§ **Aim of the exercise**
Look below for the line containing "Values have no" and the line containing "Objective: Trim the"; repeat exactly those two lines and all lines between them, and nothing else.

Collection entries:
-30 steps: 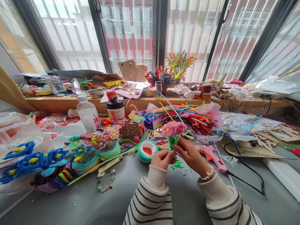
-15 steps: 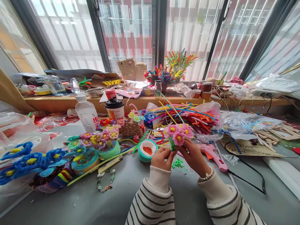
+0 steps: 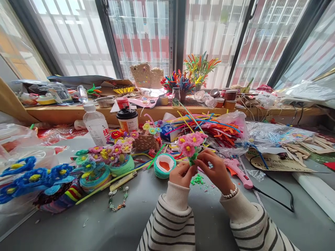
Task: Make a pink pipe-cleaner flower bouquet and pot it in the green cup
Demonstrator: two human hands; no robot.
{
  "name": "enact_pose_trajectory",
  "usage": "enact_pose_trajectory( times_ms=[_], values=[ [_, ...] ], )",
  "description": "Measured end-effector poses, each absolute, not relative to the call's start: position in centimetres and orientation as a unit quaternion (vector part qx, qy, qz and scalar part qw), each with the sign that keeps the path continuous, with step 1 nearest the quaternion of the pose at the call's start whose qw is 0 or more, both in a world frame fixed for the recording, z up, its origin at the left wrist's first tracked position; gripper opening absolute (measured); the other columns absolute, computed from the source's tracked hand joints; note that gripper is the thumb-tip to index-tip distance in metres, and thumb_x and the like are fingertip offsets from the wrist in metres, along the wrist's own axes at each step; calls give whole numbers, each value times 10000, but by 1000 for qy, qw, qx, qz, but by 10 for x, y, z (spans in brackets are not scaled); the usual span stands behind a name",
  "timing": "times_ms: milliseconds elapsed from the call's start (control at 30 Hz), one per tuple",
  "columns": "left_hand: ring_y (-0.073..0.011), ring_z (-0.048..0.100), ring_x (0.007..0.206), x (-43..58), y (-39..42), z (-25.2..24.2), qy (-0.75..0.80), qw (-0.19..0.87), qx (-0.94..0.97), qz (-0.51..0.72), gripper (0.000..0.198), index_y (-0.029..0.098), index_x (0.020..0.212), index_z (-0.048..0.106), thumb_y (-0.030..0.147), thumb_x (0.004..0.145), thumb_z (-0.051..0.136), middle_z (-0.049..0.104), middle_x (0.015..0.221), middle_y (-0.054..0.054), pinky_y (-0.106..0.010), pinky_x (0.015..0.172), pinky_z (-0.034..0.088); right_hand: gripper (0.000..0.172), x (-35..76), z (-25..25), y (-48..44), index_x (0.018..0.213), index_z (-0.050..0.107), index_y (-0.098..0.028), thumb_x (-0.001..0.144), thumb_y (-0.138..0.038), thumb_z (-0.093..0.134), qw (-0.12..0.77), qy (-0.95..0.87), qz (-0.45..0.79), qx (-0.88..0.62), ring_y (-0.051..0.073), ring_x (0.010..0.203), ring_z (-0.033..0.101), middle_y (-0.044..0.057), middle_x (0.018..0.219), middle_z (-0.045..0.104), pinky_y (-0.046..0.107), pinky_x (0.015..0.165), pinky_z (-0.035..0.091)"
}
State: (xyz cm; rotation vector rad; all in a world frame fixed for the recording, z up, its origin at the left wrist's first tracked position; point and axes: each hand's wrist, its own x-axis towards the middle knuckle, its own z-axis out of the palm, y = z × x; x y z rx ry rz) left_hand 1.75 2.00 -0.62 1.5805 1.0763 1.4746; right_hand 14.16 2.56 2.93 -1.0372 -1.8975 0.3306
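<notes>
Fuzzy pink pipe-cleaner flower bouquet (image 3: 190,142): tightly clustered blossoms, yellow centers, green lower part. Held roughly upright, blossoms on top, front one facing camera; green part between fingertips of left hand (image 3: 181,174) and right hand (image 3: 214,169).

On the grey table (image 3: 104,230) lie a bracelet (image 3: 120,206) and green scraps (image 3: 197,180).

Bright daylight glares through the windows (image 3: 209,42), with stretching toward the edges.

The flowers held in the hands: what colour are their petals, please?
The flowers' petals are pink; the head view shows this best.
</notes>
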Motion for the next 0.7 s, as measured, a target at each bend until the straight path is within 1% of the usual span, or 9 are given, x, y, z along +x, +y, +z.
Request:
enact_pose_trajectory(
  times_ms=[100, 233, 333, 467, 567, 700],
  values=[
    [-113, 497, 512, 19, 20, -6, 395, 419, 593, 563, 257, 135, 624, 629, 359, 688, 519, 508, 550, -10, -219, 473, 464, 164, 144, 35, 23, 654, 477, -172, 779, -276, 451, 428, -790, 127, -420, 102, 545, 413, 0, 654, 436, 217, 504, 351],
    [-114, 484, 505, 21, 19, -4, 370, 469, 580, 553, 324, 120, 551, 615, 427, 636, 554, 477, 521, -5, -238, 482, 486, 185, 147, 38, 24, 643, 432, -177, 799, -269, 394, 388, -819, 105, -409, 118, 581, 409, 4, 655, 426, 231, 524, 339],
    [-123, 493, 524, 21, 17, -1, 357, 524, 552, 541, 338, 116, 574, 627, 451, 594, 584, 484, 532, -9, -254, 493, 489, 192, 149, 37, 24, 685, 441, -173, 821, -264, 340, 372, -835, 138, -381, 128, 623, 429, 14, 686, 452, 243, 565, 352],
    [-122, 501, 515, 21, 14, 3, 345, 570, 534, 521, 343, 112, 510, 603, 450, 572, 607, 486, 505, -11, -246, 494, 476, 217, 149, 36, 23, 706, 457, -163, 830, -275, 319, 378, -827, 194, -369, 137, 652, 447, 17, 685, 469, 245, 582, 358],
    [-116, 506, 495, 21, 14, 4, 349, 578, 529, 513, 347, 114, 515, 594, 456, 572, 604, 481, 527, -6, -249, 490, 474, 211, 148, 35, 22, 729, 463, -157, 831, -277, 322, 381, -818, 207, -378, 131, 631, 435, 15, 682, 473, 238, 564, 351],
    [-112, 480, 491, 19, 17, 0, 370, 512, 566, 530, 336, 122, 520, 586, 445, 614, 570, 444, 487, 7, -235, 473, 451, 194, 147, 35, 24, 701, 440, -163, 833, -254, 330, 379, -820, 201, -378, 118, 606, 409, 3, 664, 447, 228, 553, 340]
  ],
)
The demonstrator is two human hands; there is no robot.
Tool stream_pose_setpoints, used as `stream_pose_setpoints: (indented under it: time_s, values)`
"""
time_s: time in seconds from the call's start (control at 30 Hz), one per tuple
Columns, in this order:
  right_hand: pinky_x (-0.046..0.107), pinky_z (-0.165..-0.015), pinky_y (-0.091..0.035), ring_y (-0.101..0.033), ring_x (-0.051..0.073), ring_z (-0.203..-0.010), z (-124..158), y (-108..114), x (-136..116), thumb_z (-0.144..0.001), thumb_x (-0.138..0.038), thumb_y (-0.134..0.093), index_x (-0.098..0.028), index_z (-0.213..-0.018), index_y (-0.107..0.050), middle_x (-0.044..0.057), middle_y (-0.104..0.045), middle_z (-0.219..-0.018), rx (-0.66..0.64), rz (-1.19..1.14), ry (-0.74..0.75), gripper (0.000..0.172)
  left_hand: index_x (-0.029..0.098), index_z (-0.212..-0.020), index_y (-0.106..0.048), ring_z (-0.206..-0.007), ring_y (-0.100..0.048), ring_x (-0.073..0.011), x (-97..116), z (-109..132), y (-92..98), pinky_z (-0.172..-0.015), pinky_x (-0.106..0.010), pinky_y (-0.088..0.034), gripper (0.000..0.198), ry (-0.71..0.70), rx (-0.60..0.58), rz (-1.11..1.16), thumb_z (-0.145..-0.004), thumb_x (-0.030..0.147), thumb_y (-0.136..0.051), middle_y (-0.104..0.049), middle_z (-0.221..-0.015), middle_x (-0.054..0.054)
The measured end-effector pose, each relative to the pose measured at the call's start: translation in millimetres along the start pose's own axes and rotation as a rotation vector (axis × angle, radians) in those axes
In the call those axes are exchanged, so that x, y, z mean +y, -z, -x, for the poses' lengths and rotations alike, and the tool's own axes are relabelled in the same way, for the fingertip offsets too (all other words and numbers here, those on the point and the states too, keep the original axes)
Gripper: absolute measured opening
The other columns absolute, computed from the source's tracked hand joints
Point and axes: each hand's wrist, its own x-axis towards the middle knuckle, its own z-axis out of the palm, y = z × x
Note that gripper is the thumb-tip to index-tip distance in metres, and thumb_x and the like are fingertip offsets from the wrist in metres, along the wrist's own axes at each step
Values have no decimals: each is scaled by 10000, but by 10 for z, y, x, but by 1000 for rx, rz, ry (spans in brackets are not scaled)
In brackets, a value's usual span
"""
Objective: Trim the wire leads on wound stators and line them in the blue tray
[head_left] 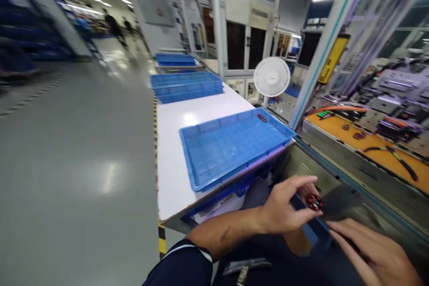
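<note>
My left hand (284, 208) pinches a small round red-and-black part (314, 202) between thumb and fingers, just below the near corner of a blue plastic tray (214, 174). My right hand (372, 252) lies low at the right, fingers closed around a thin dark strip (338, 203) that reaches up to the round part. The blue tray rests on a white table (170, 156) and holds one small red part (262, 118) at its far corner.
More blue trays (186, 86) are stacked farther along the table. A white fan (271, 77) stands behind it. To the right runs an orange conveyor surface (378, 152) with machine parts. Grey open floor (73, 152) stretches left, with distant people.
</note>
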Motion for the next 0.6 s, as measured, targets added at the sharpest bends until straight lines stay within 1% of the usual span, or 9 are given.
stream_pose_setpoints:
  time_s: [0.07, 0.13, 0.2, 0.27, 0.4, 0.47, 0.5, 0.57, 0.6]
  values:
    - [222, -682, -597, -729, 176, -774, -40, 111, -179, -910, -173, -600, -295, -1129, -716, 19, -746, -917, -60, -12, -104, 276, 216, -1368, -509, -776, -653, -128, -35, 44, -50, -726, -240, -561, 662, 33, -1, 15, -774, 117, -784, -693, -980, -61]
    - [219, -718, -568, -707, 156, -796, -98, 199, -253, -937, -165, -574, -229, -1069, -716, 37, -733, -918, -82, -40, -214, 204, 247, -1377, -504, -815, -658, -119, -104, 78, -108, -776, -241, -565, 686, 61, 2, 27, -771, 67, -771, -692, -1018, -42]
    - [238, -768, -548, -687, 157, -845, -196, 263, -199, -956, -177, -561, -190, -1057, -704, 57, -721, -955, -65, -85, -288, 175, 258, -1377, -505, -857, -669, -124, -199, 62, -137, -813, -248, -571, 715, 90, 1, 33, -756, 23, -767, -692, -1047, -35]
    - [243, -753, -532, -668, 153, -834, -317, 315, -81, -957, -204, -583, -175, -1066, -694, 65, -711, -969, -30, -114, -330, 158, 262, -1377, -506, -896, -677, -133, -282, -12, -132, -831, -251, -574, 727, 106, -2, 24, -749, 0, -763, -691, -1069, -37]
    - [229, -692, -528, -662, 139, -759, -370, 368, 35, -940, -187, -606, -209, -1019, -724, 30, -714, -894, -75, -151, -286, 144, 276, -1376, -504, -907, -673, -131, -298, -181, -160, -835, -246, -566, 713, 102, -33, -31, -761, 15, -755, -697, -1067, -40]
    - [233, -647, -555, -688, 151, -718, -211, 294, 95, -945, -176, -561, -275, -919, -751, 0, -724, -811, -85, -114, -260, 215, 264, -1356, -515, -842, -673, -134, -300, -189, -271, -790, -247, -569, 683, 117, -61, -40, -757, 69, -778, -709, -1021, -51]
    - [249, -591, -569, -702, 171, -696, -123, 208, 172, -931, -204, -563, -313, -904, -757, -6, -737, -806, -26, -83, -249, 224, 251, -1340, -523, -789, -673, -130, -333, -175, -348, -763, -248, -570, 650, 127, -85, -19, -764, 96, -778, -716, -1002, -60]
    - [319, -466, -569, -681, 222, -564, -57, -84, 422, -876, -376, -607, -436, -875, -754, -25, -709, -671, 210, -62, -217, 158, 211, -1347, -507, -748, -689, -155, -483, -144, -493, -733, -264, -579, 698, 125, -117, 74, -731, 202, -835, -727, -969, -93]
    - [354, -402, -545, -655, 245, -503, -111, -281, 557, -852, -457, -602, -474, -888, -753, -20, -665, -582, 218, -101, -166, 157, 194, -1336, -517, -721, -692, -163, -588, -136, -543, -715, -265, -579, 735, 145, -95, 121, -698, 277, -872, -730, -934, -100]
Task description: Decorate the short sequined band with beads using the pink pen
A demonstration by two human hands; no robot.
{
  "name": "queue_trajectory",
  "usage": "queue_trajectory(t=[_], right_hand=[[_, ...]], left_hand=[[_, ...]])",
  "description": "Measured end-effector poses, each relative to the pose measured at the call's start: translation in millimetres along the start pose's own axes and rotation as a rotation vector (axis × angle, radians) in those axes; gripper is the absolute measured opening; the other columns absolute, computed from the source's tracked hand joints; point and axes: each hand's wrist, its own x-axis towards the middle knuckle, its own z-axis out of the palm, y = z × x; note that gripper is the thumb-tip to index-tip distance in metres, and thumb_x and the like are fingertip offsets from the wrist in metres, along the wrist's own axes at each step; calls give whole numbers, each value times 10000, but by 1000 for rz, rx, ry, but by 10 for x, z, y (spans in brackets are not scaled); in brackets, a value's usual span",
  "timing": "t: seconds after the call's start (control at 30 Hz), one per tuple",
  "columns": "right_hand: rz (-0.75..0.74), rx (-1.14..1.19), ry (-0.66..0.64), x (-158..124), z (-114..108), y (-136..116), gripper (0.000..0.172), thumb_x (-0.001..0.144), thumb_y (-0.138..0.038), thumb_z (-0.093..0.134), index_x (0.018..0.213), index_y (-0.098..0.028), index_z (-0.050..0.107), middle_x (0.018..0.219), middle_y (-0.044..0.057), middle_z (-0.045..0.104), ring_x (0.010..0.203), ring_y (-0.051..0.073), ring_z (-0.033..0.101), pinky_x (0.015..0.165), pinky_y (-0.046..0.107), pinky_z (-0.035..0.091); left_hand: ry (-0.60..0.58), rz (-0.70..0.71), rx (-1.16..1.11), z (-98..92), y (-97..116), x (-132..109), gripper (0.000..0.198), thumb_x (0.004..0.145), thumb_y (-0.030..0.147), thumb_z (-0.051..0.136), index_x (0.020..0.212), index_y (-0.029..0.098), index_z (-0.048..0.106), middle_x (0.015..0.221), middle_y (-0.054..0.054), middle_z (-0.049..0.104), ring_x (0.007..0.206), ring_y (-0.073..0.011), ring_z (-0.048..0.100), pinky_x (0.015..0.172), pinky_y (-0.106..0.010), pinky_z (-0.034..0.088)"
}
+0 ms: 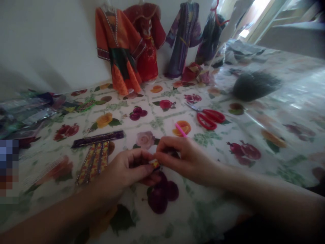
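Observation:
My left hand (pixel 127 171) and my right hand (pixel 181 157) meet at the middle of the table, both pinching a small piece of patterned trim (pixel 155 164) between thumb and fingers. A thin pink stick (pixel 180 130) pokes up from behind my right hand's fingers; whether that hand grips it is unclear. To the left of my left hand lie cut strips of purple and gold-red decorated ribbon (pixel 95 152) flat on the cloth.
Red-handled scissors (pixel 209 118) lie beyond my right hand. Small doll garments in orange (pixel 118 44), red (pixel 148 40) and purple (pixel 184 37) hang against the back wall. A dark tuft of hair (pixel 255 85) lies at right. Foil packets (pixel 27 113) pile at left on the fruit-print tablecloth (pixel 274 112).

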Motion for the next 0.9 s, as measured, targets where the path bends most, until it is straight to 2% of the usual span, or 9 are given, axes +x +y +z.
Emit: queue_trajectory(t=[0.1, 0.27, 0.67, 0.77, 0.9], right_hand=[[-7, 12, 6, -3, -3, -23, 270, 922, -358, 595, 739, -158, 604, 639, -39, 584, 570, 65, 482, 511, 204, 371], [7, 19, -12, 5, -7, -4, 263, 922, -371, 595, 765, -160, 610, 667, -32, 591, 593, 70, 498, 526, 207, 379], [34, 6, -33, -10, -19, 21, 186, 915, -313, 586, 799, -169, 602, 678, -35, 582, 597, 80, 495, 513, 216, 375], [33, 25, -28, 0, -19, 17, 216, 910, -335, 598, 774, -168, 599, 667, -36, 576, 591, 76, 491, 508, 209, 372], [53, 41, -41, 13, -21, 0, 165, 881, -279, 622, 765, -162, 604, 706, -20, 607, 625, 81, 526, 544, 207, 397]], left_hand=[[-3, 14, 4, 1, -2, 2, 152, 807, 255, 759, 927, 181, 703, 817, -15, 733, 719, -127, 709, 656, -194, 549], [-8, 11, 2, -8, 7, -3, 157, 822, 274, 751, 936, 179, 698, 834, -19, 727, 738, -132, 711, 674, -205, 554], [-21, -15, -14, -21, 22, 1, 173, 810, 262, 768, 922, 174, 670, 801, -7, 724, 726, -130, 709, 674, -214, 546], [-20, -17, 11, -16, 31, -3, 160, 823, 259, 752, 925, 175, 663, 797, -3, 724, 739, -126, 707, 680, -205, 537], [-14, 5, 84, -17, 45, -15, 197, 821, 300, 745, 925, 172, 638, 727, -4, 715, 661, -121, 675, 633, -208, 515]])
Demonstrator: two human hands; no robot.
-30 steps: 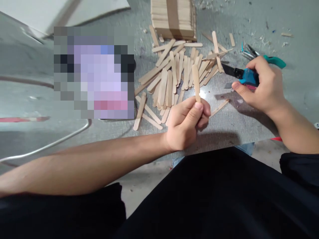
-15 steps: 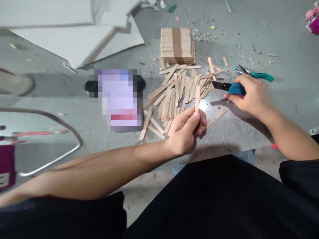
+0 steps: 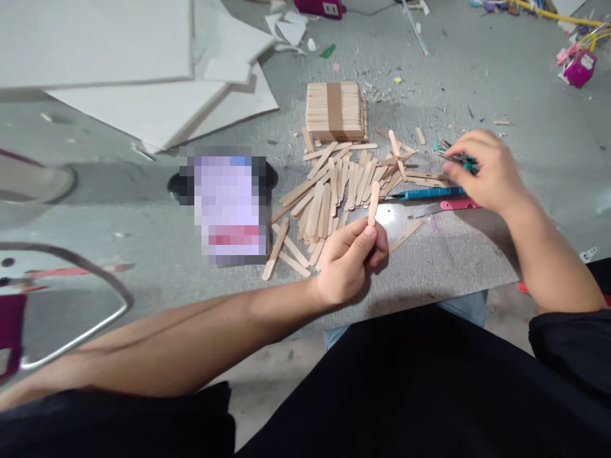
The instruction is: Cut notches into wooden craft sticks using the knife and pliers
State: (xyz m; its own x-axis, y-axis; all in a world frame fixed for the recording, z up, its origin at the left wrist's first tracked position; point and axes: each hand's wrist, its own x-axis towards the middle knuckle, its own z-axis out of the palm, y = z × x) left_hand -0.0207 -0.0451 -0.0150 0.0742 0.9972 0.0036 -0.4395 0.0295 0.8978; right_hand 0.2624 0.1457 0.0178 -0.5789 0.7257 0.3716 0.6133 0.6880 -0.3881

§ **Answer box**
Values have no decimals: each is scaled by 10000, but by 10 for z, y, x, but by 1000 for rx, rz, ry (spans in brackets are not scaled)
In brackets, a value's usual span
"""
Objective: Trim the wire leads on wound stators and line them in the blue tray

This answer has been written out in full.